GRAVITY observes young star feeding from its surrounding disk
A team of astronomers have observed for the first time the columns of matter that build newborn stars. This detailed look inside the young stellar system, using the GRAVITY instrument built at the Max Planck Institute for Extraterrestrial Physics (MPE) and operated at the ESO Very Large Telescopes, revealed that the material is guided by magnetic fields and comes from the disks surrounding these stars, the same disks that eventually give rise to planets. In fact, our Solar System would have gone through this process 5 billion years ago when it formed.
Astronomers believe that young stars acquire matter via their magnetic fields and that this material falls towards the surface at supersonic velocities. The findings, published today in the journal Nature, help astronomers to better understand how stars like our Sun form, and how the disks surrounding these stellar youngsters give rise to planets similar to the Earth.

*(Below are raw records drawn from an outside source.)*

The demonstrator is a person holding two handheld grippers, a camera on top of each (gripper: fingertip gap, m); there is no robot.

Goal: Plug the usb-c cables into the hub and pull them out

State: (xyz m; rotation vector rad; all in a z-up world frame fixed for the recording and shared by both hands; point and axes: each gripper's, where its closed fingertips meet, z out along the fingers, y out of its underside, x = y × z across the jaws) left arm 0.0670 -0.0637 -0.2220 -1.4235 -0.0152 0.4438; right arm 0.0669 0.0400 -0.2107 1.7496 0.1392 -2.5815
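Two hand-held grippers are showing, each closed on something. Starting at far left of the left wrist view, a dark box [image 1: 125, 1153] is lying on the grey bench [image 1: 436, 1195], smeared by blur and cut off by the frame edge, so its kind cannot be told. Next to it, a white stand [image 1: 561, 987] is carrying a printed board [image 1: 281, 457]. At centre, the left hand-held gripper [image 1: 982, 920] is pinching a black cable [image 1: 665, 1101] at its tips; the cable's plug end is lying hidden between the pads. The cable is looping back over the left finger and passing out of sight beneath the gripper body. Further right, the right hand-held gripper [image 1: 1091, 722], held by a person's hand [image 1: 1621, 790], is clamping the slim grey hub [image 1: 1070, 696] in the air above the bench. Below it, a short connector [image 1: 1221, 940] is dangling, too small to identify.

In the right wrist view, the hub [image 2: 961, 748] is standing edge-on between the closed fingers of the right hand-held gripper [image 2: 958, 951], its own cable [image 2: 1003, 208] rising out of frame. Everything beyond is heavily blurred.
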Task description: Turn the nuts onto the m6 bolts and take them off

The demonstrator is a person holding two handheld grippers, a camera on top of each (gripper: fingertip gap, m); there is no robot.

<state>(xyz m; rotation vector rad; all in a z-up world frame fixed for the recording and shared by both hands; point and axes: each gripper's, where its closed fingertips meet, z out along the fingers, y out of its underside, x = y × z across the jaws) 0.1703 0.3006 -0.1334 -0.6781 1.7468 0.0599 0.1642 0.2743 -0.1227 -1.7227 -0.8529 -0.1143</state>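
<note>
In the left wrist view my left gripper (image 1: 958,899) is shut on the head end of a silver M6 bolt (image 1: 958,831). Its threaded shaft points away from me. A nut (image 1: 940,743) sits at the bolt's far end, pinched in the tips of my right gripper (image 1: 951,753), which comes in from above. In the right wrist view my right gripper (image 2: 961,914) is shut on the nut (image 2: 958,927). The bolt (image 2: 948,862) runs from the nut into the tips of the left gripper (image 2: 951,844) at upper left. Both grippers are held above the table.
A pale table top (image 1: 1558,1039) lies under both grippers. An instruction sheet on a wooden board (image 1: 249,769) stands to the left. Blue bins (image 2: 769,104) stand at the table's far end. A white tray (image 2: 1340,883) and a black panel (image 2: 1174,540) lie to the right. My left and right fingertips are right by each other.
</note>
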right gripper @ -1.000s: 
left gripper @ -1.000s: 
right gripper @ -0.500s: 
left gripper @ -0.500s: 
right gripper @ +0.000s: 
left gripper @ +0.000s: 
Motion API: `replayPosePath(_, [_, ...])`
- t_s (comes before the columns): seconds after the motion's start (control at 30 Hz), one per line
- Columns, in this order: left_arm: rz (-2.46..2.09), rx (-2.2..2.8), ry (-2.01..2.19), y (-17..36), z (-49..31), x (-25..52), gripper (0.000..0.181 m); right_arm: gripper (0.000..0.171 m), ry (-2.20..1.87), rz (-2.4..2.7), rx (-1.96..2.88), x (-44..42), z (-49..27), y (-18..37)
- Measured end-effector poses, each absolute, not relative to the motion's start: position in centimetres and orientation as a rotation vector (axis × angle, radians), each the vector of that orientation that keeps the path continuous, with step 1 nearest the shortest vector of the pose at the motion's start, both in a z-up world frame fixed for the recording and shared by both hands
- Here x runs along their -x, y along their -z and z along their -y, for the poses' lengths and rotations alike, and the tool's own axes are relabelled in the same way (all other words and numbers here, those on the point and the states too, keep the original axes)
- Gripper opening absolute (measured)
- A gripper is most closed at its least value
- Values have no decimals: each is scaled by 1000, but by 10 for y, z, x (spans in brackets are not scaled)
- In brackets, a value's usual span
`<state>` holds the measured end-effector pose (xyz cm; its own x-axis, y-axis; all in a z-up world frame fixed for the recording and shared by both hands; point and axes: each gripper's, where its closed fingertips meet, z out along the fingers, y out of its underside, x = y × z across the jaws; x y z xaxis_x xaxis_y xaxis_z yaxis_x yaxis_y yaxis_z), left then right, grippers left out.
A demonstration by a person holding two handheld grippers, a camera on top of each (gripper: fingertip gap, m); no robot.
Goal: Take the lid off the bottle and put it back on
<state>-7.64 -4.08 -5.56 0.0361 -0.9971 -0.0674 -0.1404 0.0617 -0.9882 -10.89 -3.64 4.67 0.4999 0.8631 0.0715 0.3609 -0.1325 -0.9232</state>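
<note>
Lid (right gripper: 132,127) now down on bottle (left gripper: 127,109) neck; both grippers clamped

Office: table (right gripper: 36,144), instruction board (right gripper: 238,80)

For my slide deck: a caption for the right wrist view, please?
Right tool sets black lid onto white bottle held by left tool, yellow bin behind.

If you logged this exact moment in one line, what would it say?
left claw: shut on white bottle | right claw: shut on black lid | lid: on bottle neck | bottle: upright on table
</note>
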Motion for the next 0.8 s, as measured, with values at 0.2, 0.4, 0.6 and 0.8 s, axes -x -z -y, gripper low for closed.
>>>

The team, led by Rebeca Garcia Lopez working at University College Dublin and the Dublin Institute for Advanced Studies in Ireland, looked at one of the closest young stars to us, in the constellation of Hydra, the water snake. The star is a stellar toddler with an age of ‘only’ a few million years. “This star is special because it is located very close to the Earth at only about 200 light years away and the disk of material surrounding the star is directly facing us,” says Rebeca Lopez. “This makes it the ideal candidate to probe how matter from a planet forming disk is channelled on to the stellar surface.”
Surprisingly, this process has never been directly observed before, despite the fact that it occurs on scales equivalent to a few solar radii. While that may seem like a large distance, the problem is that the nearest young star is so far away that it requires some of the biggest telescopes in the world, and very sophisticated instrumentation, to observe it. The GRAVITY instrument combines the light of four 8-metre ESO telescopes into a super-telescope, with a resolution equivalent to that of a telescope 130 metres in diameter. “With this instrument, one could pick out individual cars on the moon - or the details of the protoplanetary disk surrounding the young star,” says MPE scientist Frank Eisenhauer, who led the development of the GRAVITY instrument.
Such a protoplanetary disk - the birthplace of planets - forms when matter is still being acquired by the young star. Earth-like planets are believed to form in the inner regions of these disks where enormous amounts of energy are released by the accretion process. The astronomers imaged the emission coming from hot gas, and found that its size and velocity matched what theoretical models predicted.
“This is the first time, that observations confirm detailed theories of how a young star accretes material from the disk,” points out Paola Caselli from MPE. “This gives us important clues on how columns of material from the disk are guided by magnetic fields onto the surface of young stars. Moreover, resolving the accretion region will allow us to shed light onto the important mechanisms of irradiation and consequent chemical processing of disk material on its way toward the formation of terrestrial-like planets.”
This research was conducted by an international team led by Irish astronomers with collaborators from France, Portugal, Germany and the European Southern Observatory (ESO), which Ireland recently joined. The GRAVITY collaboration is named after the instrument developed in a collaboration by the Max Planck Institute for Extraterrestrial Physics, LESIA of Paris Observatory / CNRS / Sorbonne Université / Univ. Paris Diderot and IPAG of Université Grenoble Alpes / CNRS, the Max Planck Institute for Astronomy, the University of Cologne, the CENTRA - Centro de Astroﬁsica e Gravitação, and the European Southern Observatory.